Gonna Build Me a Mountain/Some Assembly Required

Reading Endless Forms Most Beautiful, by Sean B. Carroll

Some unicellular creatures called dinoflagellates are remarkable for their ability to change shape and mode of existence in response to environmental conditions. Their shape changing skills are nothing compared to those of a more familiar cell, however. Each human (or mouse, elephant, or frog) cell has the instruction set for turning itself into a blood, bone, brain, or skin cell. The story of how they manage these feats is the tale of embryonic development, and it is a remarkable tale indeed.

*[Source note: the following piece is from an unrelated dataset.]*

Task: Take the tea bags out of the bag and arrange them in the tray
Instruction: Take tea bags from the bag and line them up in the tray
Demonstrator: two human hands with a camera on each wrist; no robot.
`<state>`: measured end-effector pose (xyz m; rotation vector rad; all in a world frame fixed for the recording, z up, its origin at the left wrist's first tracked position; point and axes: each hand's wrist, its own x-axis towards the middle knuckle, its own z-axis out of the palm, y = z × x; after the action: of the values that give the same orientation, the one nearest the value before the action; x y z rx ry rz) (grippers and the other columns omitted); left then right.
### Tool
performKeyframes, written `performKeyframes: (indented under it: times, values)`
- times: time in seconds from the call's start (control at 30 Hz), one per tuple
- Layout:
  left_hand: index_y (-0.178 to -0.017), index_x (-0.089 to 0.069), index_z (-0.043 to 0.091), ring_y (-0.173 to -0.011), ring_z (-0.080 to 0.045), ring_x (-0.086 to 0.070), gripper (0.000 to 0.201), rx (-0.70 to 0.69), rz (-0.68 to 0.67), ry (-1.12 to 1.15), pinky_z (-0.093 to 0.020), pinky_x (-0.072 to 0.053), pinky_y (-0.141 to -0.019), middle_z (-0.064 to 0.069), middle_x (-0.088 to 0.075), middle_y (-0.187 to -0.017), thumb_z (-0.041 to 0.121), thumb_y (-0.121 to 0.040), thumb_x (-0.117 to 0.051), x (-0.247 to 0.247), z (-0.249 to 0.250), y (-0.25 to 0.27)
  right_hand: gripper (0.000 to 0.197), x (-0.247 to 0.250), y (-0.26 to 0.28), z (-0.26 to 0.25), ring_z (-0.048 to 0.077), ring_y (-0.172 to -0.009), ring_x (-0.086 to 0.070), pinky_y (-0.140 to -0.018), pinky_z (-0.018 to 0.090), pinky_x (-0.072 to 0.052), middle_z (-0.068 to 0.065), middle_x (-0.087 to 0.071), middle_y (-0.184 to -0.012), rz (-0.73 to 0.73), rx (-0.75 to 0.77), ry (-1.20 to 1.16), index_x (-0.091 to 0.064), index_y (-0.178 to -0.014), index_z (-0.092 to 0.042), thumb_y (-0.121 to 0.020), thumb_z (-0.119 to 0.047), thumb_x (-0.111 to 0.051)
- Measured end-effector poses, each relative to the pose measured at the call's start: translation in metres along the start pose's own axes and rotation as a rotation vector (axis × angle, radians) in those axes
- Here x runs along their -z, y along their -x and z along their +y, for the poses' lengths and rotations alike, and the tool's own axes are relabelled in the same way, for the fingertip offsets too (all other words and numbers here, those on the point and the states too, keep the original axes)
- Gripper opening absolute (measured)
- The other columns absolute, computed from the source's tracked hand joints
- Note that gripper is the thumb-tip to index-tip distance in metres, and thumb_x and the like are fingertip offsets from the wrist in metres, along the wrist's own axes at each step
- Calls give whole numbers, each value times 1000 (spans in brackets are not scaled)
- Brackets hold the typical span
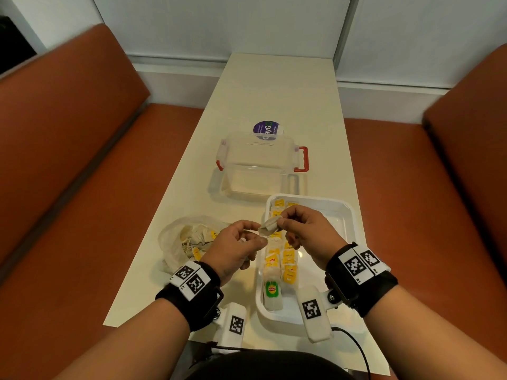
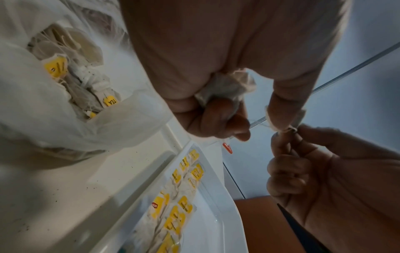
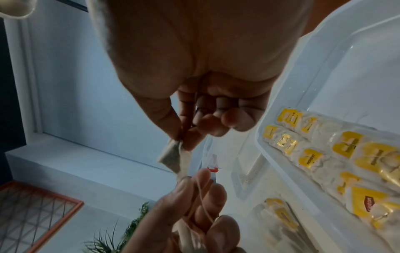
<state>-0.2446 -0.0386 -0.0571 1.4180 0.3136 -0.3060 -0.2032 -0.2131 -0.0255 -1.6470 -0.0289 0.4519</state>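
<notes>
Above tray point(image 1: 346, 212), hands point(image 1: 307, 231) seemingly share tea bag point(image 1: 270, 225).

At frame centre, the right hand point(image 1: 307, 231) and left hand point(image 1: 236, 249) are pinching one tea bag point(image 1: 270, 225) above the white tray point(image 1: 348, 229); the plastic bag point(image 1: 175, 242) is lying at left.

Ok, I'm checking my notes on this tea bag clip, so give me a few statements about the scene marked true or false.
1. Both hands hold one tea bag above the tray. True: right hand pinches it, left hand holds its string end.
2. The tray holds no tea bags. False: rows of yellow-tagged tea bags lie along its left side.
3. The plastic bag still holds tea bags. True.
4. The clear container is full of tea bags. False: it looks empty.
5. The plastic bag lies right of the tray. False: left.
</notes>
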Motion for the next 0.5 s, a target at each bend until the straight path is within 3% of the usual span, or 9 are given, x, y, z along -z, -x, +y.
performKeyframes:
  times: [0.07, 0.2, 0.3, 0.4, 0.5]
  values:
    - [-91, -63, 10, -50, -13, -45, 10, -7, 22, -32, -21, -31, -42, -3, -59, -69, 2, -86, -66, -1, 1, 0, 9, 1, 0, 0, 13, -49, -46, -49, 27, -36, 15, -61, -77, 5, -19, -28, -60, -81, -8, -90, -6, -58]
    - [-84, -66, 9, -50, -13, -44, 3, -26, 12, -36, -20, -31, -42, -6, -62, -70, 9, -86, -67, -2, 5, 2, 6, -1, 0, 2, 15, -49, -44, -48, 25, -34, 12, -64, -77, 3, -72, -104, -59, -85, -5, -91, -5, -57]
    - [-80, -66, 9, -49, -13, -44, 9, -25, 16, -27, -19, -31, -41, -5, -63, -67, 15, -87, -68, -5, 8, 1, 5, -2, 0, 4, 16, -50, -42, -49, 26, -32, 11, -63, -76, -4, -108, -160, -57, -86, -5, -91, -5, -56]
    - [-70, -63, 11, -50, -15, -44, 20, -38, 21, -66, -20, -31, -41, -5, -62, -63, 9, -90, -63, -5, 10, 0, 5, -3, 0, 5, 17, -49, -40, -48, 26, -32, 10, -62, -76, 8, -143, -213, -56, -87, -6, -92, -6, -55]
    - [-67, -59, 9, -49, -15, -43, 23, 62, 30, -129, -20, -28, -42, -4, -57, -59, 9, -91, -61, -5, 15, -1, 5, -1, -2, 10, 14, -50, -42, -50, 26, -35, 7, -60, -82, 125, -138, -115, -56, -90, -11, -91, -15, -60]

When people set out to build something, we gather parts from afield, and bring them together in carefully (in my case, usually not carefully enough!)planned sequence and pattern, but an embryo assembles itself from the inside. The method is both elegant and instructive. First, the egg and early embryo establish a set of internal coordinates. These internal coordinates are specified in terms of chemical gradients, and are initially simple (up-down, forward-back, right-left), but as the embryo develops, are progressively refined by further chemical gradients to exquisite positional precision. The chemicals that make up these gradients are signals that turn on or off certain specified genes in the locations specified. Those genes, in turn, are controlled by a pattern of switches which can give them great specificity. A typical develomental gene has ten or more switches which turn it on or off in response to rather complex signals.

This fact gives rise to modularity and reusability for genes: the same bone morphogenesis proteins turned on in your finger bone were turned on in many or most of the other bones of your body, but the precision of control made possible by the the switch mechanism allows the tissues they produce to be sculpted and otherwise specialized for the specific uses intended.